--- INFORMATION SUPPLIED ---
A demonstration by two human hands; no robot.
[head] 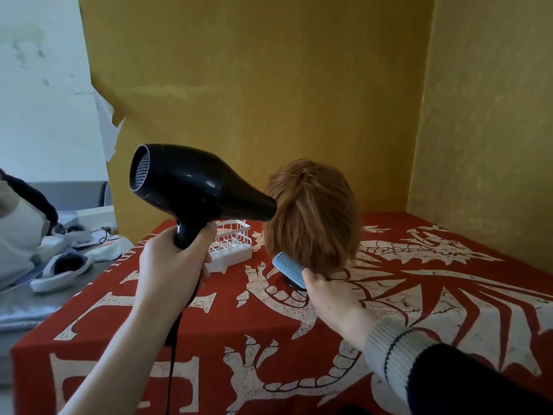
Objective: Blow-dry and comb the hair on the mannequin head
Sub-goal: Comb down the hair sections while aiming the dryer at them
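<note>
Standing mid-tabletop: short ginger-brown wig hair on mannequin head, mid-task, drying and combing together. Right grip pinching pale blue plastic comb at the hair's lower ends; left grip curling round black hair dryer, nozzle nearly touching hair. Probably next: lifting comb higher. Crowding leftward beyond the dryer grip: white wire basket. Open red dragon-print tabletop lying rightward.

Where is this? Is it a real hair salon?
Probably not: it looks like a room at home. The mannequin head stands on a red printed cloth against a torn yellow backdrop, with slippers nearby.
</note>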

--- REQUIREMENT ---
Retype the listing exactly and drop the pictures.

--- REPLY TO THE EXERCISE ---
A demonstration by two human hands; no robot.
[head] 
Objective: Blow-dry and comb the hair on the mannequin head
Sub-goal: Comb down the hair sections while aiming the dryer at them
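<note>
Standing mid-tabletop: short ginger-brown wig hair on mannequin head, mid-task, drying and combing together. Right grip pinching pale blue plastic comb at the hair's lower ends; left grip curling round black hair dryer, nozzle nearly touching hair. Probably next: lifting comb higher. Crowding leftward beyond the dryer grip: white wire basket. Open red dragon-print tabletop lying rightward.

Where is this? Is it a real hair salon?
Probably not: it looks like a room at home. The mannequin head stands on a red printed cloth against a torn yellow backdrop, with slippers nearby.
</note>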

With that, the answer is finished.